Directions for this task » Range to reproduce from the entries below: the line with "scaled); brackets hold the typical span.", the line with "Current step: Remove", and every line in between. Give them exactly and give nothing else.

Listed records »
--------

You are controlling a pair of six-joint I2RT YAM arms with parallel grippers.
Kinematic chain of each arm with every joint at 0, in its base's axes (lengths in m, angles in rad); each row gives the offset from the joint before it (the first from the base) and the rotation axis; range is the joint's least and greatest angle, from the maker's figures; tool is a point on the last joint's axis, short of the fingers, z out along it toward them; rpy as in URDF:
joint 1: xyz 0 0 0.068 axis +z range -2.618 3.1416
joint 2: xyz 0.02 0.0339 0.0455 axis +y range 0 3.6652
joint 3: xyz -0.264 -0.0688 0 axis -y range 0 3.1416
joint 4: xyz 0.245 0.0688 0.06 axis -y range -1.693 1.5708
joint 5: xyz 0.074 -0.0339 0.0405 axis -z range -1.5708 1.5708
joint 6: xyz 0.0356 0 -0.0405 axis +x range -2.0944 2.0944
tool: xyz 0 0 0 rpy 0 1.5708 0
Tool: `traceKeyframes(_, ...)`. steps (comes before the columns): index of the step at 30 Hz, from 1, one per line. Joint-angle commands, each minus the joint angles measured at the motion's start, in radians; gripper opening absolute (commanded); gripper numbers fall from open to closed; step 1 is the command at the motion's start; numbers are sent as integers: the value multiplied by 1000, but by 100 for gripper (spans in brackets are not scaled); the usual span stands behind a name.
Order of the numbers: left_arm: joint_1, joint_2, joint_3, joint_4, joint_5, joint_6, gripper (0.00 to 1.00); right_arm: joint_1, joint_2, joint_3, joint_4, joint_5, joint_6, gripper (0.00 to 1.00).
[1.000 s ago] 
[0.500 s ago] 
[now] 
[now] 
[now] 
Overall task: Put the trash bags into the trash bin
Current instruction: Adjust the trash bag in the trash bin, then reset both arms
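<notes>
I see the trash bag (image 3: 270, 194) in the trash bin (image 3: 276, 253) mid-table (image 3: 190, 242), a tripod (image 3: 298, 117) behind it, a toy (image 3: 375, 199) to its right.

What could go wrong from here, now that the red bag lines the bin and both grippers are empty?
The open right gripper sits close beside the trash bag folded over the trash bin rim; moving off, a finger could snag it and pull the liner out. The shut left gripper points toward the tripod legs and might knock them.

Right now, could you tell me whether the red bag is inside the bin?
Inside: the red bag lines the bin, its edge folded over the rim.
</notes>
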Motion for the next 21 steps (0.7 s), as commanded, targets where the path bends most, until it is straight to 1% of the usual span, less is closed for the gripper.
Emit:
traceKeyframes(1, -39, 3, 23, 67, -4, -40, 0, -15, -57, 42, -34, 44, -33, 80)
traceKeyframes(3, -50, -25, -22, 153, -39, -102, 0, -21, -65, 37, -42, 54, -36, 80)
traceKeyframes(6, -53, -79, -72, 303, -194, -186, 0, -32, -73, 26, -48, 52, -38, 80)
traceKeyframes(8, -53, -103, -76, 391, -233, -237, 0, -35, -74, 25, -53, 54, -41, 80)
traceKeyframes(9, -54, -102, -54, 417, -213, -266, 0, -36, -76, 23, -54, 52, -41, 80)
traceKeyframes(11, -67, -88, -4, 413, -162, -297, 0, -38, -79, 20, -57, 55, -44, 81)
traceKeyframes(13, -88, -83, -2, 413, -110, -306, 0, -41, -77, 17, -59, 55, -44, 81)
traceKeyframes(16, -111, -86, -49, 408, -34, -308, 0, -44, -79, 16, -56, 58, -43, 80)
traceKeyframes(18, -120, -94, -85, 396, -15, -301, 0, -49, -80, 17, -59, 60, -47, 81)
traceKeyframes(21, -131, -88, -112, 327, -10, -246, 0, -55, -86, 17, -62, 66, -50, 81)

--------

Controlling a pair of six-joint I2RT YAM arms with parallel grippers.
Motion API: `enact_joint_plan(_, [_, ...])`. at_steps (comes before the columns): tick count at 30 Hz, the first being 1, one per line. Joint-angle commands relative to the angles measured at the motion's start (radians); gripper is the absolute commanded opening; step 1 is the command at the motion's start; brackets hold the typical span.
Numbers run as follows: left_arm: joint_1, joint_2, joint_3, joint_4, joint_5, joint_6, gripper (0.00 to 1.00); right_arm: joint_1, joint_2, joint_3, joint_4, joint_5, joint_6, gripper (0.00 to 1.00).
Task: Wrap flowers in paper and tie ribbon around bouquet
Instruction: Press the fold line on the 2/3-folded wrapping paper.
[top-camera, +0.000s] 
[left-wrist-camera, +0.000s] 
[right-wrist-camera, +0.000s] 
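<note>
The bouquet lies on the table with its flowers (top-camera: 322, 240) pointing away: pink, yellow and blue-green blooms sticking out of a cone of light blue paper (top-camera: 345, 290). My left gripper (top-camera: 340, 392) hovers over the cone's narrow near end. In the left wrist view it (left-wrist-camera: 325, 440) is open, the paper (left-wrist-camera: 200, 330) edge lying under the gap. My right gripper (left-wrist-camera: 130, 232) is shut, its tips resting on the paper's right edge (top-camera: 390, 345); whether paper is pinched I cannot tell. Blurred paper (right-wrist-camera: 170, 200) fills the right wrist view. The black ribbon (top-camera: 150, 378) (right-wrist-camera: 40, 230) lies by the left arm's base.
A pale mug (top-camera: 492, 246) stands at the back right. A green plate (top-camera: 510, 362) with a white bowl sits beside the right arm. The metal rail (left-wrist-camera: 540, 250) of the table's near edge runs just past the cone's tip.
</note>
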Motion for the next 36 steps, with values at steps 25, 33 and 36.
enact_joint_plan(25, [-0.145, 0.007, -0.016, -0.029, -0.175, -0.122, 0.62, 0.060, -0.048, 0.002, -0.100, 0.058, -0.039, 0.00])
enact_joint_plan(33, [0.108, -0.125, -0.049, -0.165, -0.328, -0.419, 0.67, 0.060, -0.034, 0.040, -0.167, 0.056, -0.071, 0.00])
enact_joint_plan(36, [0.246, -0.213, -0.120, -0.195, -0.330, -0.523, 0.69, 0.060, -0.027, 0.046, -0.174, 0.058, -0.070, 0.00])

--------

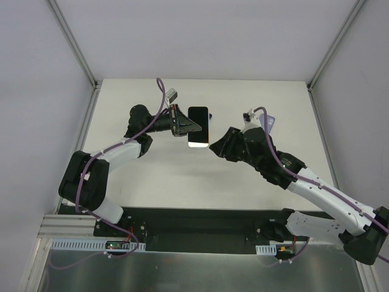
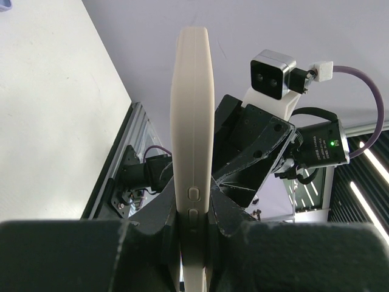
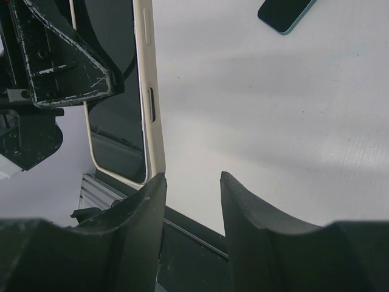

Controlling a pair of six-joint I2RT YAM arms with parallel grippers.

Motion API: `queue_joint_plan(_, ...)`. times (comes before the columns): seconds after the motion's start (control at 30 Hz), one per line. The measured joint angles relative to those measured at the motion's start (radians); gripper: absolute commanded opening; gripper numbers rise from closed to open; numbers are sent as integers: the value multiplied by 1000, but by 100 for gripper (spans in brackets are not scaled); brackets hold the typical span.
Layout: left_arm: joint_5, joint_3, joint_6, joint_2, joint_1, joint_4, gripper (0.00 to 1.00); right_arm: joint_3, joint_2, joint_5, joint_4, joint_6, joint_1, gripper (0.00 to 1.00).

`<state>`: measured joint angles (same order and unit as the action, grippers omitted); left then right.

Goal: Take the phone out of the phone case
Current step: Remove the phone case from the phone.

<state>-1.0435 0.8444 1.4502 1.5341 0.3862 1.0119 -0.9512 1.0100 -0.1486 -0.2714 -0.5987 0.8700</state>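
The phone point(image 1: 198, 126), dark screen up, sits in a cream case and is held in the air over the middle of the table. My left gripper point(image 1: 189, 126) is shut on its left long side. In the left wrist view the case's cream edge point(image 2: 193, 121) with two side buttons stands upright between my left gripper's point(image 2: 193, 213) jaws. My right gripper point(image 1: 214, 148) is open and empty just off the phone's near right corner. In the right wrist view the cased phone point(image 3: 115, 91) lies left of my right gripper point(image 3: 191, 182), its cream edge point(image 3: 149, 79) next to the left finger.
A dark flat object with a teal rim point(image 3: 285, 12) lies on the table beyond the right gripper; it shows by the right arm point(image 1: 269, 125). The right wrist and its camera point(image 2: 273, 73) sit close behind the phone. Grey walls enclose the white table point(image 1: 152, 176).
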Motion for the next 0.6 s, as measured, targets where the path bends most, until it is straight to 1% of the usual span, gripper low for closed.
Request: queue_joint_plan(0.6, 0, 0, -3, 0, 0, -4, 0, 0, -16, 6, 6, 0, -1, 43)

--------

Response below »
Motion API: `queue_joint_plan(_, ...)`. times (comes before the columns): seconds after the motion's start (control at 30 Hz), one per line. The measured joint angles relative to those measured at the motion's start (radians); gripper: absolute commanded opening; gripper numbers rise from closed to open; numbers are sent as integers: the value multiplied by 1000, but by 100 for gripper (spans in brackets are not scaled); brackets hold the typical span.
Layout: left_arm: joint_5, joint_3, joint_6, joint_2, joint_1, joint_4, gripper (0.00 to 1.00); right_arm: joint_3, joint_2, joint_5, joint_4, joint_6, joint_1, gripper (0.00 to 1.00).

`<state>`: measured joint angles (same order and unit as the action, grippers omitted); left then right.

Goal: Take the phone out of the phone case
Current step: Remove the phone case from the phone.

With this, the answer is complete.